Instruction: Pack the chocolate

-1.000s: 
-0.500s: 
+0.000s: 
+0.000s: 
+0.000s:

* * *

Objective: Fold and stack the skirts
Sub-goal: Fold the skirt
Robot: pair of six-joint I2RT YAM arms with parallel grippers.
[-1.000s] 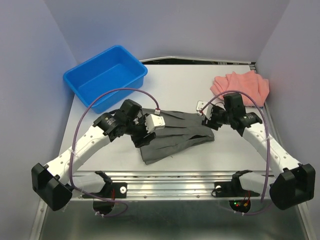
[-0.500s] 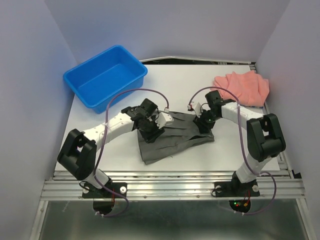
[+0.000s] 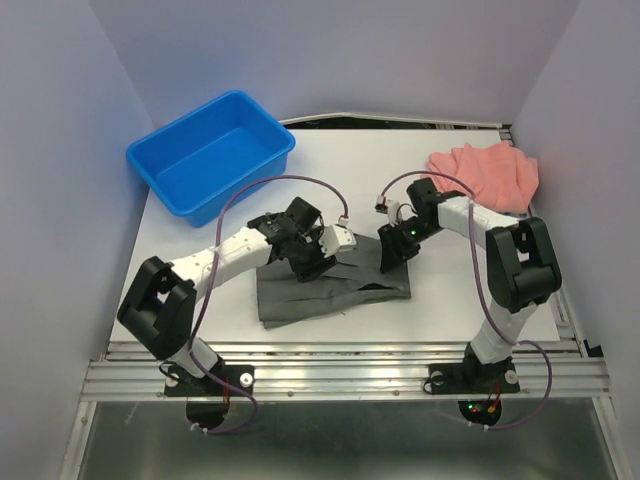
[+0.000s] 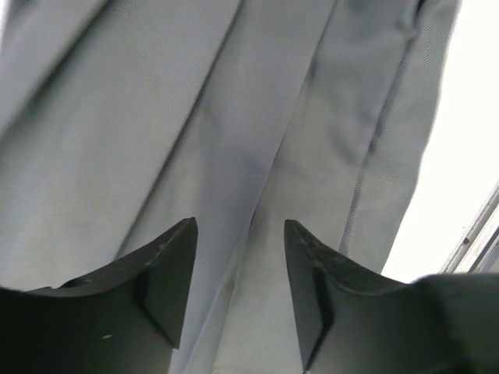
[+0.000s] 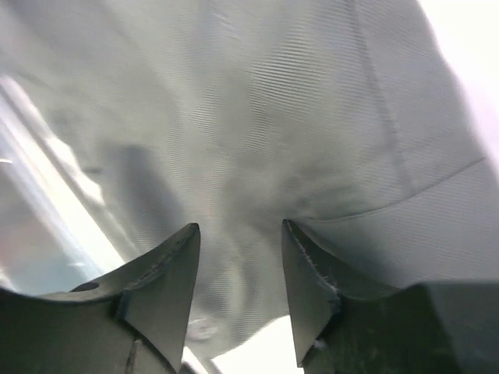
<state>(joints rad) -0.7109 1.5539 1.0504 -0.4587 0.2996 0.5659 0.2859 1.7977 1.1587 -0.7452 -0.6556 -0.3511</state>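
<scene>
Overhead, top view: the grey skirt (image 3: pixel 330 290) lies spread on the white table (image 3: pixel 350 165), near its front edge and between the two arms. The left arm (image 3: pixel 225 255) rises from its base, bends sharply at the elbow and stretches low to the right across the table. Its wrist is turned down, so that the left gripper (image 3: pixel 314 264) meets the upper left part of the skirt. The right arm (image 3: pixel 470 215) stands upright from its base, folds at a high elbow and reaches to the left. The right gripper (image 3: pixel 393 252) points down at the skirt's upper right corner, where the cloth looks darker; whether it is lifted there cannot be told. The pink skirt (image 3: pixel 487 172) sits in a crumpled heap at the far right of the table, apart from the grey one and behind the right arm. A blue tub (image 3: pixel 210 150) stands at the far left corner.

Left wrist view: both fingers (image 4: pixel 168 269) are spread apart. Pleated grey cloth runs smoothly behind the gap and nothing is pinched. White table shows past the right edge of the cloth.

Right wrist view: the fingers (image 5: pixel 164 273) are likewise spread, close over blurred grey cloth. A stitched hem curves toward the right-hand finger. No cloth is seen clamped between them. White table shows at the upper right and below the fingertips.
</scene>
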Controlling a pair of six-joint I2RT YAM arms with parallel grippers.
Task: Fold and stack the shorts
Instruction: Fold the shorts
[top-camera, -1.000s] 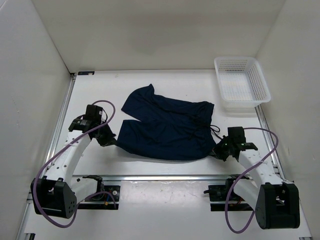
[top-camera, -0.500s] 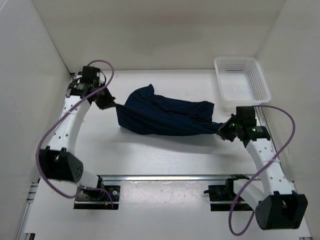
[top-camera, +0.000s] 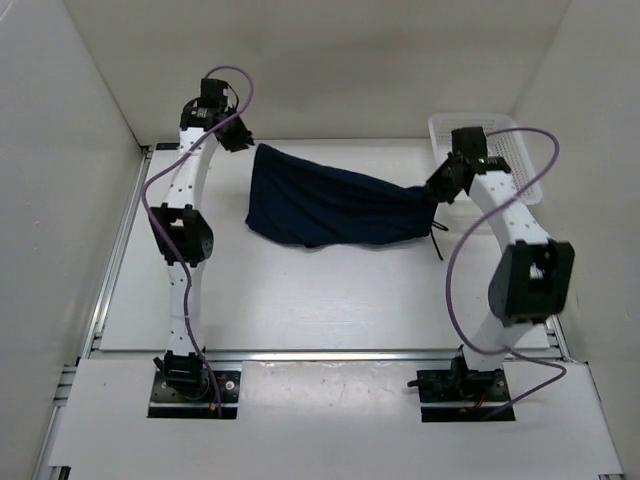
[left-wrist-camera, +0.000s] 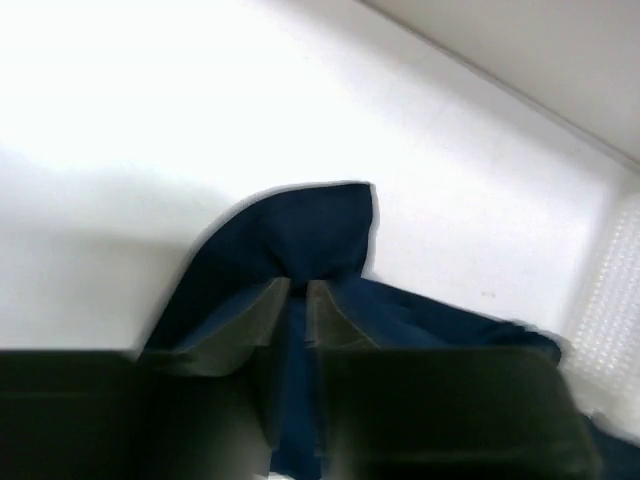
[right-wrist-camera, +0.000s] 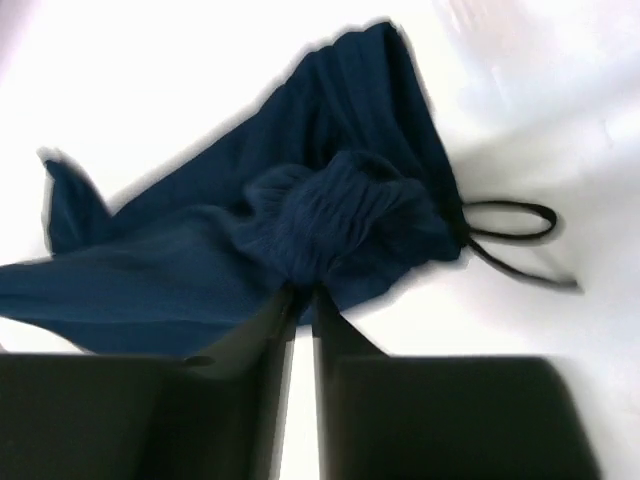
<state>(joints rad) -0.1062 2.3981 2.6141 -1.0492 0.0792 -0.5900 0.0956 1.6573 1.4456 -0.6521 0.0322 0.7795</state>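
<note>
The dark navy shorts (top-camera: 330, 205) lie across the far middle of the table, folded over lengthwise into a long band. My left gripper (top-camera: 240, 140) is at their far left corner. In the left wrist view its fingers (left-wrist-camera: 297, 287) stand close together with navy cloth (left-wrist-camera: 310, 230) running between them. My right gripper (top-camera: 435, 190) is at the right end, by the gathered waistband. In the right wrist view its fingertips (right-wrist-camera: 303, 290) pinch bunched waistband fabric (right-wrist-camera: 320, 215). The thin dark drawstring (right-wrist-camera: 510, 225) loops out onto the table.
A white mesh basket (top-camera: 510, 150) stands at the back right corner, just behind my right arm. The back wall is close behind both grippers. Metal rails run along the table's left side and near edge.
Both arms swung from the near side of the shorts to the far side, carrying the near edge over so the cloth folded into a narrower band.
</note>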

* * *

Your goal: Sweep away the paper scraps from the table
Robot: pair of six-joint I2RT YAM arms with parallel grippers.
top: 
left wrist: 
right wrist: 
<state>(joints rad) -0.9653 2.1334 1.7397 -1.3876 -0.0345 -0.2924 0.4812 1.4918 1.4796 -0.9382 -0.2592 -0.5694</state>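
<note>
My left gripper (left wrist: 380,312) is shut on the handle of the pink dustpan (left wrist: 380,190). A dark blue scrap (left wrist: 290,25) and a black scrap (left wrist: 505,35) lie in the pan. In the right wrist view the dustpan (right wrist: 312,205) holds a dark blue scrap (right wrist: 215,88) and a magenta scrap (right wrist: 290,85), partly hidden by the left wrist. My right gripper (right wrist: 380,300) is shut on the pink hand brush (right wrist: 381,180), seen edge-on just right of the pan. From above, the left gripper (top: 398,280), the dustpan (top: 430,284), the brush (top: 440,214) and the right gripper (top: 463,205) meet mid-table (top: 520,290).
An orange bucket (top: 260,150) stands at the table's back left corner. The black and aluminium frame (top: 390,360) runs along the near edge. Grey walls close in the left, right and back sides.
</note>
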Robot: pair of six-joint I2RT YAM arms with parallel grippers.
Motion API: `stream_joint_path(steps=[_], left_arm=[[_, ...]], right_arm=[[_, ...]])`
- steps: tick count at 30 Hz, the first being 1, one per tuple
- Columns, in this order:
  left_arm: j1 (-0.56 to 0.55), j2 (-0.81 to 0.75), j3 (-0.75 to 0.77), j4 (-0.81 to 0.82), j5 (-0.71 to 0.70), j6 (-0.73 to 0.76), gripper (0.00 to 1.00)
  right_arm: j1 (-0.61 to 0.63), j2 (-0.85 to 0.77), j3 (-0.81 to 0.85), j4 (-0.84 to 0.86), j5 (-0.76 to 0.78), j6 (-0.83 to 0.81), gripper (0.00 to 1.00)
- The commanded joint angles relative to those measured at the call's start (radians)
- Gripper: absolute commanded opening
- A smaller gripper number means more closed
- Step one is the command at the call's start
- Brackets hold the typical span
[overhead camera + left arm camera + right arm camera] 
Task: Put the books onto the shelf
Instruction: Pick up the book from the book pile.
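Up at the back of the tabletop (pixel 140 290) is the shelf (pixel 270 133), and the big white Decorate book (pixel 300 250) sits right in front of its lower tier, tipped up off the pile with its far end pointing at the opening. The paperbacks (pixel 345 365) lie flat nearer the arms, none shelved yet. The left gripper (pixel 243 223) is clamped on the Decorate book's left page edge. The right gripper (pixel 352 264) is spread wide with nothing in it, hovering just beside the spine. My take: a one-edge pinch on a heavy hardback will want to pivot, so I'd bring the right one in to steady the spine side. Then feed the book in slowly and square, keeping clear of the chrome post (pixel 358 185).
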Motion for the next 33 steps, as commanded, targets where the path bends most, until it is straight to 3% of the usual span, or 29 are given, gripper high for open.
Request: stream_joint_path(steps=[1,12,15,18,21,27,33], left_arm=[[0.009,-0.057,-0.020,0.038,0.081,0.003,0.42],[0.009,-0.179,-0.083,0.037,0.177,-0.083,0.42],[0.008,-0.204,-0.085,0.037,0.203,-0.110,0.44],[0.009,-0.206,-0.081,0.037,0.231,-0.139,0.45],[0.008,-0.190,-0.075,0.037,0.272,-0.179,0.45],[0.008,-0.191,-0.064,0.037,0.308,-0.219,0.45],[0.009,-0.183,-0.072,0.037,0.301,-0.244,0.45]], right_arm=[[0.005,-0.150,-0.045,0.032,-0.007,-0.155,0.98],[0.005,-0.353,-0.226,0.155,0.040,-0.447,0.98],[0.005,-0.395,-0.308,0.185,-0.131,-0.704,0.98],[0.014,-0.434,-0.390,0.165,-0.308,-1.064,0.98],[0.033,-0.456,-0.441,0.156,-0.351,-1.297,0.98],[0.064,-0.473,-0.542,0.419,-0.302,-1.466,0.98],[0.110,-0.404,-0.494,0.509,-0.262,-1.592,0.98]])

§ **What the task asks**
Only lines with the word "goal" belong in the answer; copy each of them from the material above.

§ **Result**
Sub-goal: Fold the skirt
Your goal: Sweep away the paper scraps from the table

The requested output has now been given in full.